Lippitt, Mary Burner. "Six Priorities That Make a Great Strategic Plan."

Journal of Business Strategy (Jan.-Feb. 2003): 21-24. Rpt. in Annual

Editions. Ed. Fred H. Maidment. 13th ed. Management 05/06. Dubuque:

McGraw, 2005. 54-57.

When a company is not successful in prioritizing, it is more likely to fail or fall behind in competition. Lippitt’s “Six Priorities That Make a Great Strategic Plan” explains the best way a business can prioritize its time in order to reach a higher assurance of success. Lippitt begins her article with a brief discussion of Iridium, an unsuccessful telecom company who focused all of its resources on just one priority- becoming the technological leader. Iridium started off ahead of its competitors in 1985 when it opened for business. Iridium focuses solely on providing the most technologically advanced product and neglected to look at varying factors while weighing costs and benefits. Iridium succeeded in creating the most technologically advanced product, but it was also the most expensive and bulkiest product of its time. Because of this, Iridium filed for bankruptcy a year later. Another company, Globalstar, was months behind Iridium, but focused on a strategic plan which incorporated all six priorities making Lippitt’s six desired outcomes which are important to achieve a great strategic plan and in turn, a successful business. These six priorities are product leadership; customer focus; infrastructure development; efficiency, quality, and return; a workforce advantage; and tracking the external environment.

II. Main Points:

• Keeping products/services up-to-date and/or being state-of-the-art.

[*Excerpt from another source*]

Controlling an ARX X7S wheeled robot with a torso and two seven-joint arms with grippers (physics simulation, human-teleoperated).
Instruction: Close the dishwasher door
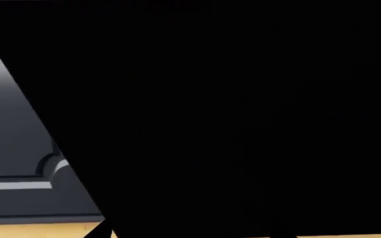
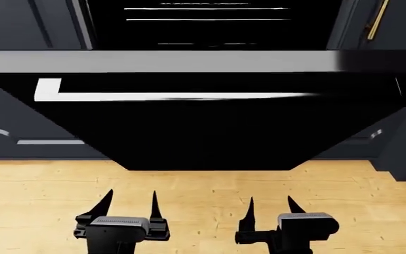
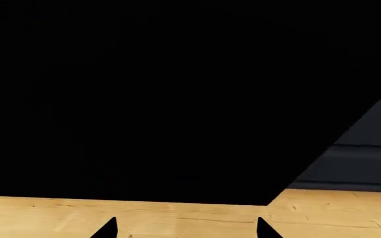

a. It is important to analyze and ask the correct questions in order to extend product range.

i. What are the options, new alternatives, and synergies?

ii. If there were no constraints, what could we do?

iii. How can we take our existing procedures/ methods to a new level?

iv. What has never been tried before?

v. What have we given up on in the past that might be viable now?

• Gaining and maintaining market share and/or serving customers.

a. Centers on the customer, market share, and meeting customer expectations.

i. What is our competitive advantage?

ii. How can we grow our existing key customers?

iii. Who is the competition?

iv. What new customers can be targeted?

v. What is the expected market share?

• Minimizing confusion by building an infrastructure and systems to establish and sustain high performance.

a. Explores aspects from an internal systems viewpoint

i. What are the risks?

ii. What is the best distribution channel?

iii. Are there potential partners or allies?

iv. Are our current systems capable of sustained excellence?

v. How should the structure/governance change to deliver results?

• Improving processes and procedures for efficiency, quality, and return.

a. Digs into the details to discover whether an option can build a sustainable business

i. Is the option financially viable in the short and long term?

ii. What economics of scale exist?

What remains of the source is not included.